レッグ真ん中付近、道を外れるところでシューズの調子がよく、これはいいシューズだ、ぜひみんなに買ってもらいたい、などと余計なことを考えていたらちょっとルートがぶれてしまう。より直線的に行くつもりだった。

17→18
給水を取る。送電線下の道まで道路を回るかと思ったが、タイムを削ろうと川を下るルートに。が、巡視路手前のヤブに手こずってしまった。しかし攻めた上でのロスなので焦りは生まず。

18→19
ヤブを超えてのアタック。ピークの並ぶ盛り上がりに乗ってしまいさえすれば難しくはないのでヤブの手前でだけ慎重になる。

19→20
最初の沢を右に巻き、まっすぐ。尾根を切るとこはやや慎重に。

20→21
ルートチョイスをする。アップダウンが少なく道を使える左寄りのルートに決定。アタックポイントは手前の尾根の上のテラス。その尾根が横(下)からだといまいち自信を持てず、尾根の先端をしっかり見てから登ったので少しロスがあった。

21→22
道を引っ張る?いやまっすぐ。沢を切る。タイムはよくないので、みんなのルートを知りたいレッグの1つ。

22→23→24→25
コンタリングで道まで出て上からアタックの23、道を引っ張り尾根を詰めていく24、鞍部から尾根を辿ってピークから枝尾根へ乗り換える25。

25はアタックポイントにしたピーク手前の鞍部をアタックポイントにしたほうがより短縮できた。

25→26→◎
あとは走るだけ。意外と疲れていない。自分のことだけに集中できる至福の時間の終わりを惜しみつつフィニッシュ。

写真提供:武藤拓王氏

結果は先述の通り。序盤のミスがなければより上位を目指せた結果だったが、実戦不足に起因するところもあり準備段階で既に勝負は決まっていたと言ってもよい。

優勝した伊藤樹(浜松市出身)とは5分差の完敗だが、ラップ解析上の巡航速度で彼を上回っていることも意外だった。これが夏以降のトレーニングの成果だったのかどうかはもう少し検証する必要があるが、そうなのであれば今後に向けて希望がつながる。

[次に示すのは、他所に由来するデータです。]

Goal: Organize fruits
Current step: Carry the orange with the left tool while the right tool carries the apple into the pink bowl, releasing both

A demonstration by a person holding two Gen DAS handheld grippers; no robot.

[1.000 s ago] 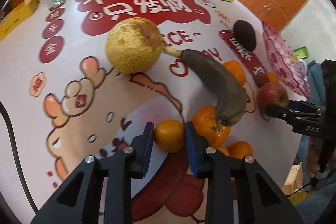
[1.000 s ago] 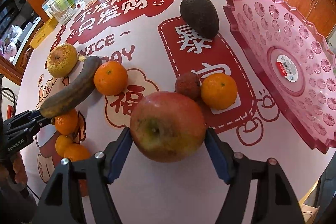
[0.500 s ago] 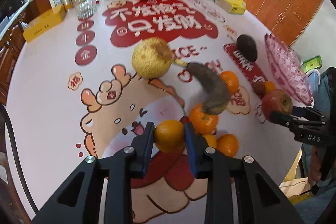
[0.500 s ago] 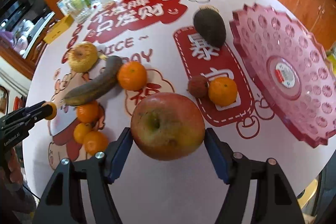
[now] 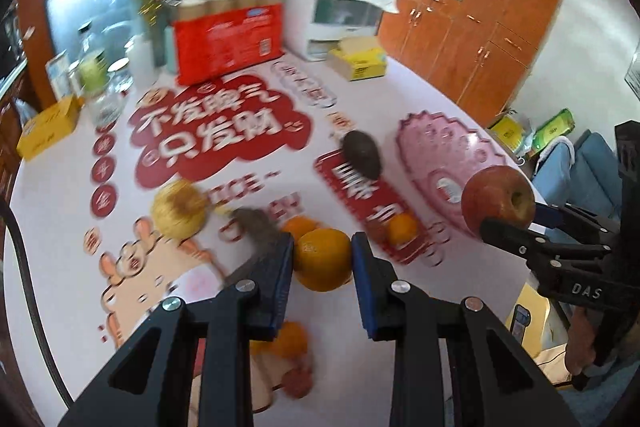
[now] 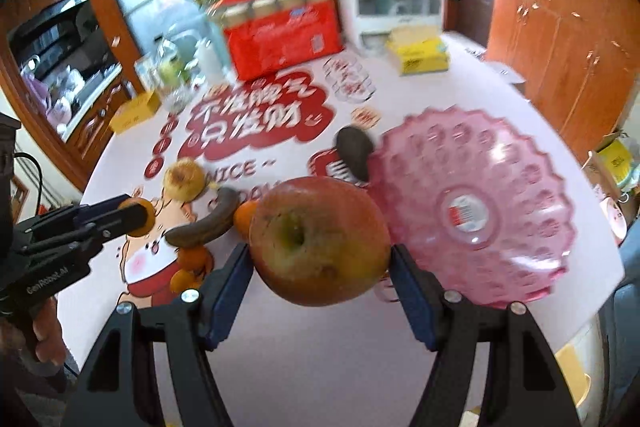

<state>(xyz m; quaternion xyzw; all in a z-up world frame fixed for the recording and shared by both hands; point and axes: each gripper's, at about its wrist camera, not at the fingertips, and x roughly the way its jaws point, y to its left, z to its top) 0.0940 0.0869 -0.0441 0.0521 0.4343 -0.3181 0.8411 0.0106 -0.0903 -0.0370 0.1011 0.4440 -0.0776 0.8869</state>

ところで今回の全日本大会は演出面にずいぶん力を入れていて、見ることができれば楽しかったようである。僕は時間的に見るチャンスがなかった。会場にいる人の多くもそこまで熱心に見聞きしている様子はなかったようにも感じる。それでも表彰式は例年よりは人が残ってくれていたか。

前回も関心を集めるのは演出ありきではないと書き、やっぱりその通りかもと思う一方で、演出があることが大会に関心を集めるきっかけにもなるのだからどちらも必要なんだろうと思うに至った。問題は資金繰りか。

ふと思ったが、山の中の映像やトラッキングをうまくまとめてYoutubeなんかにアップして広告料を稼げるようなコンテンツにまでできれば資金面も解決できるんじゃないだろうか。何百万再生とかにならんと難しいのかもしれんが、それを可能にするだけの面白さはあるはず。

それはともかく、短い期間でここまで準備できた運営チームには脱帽。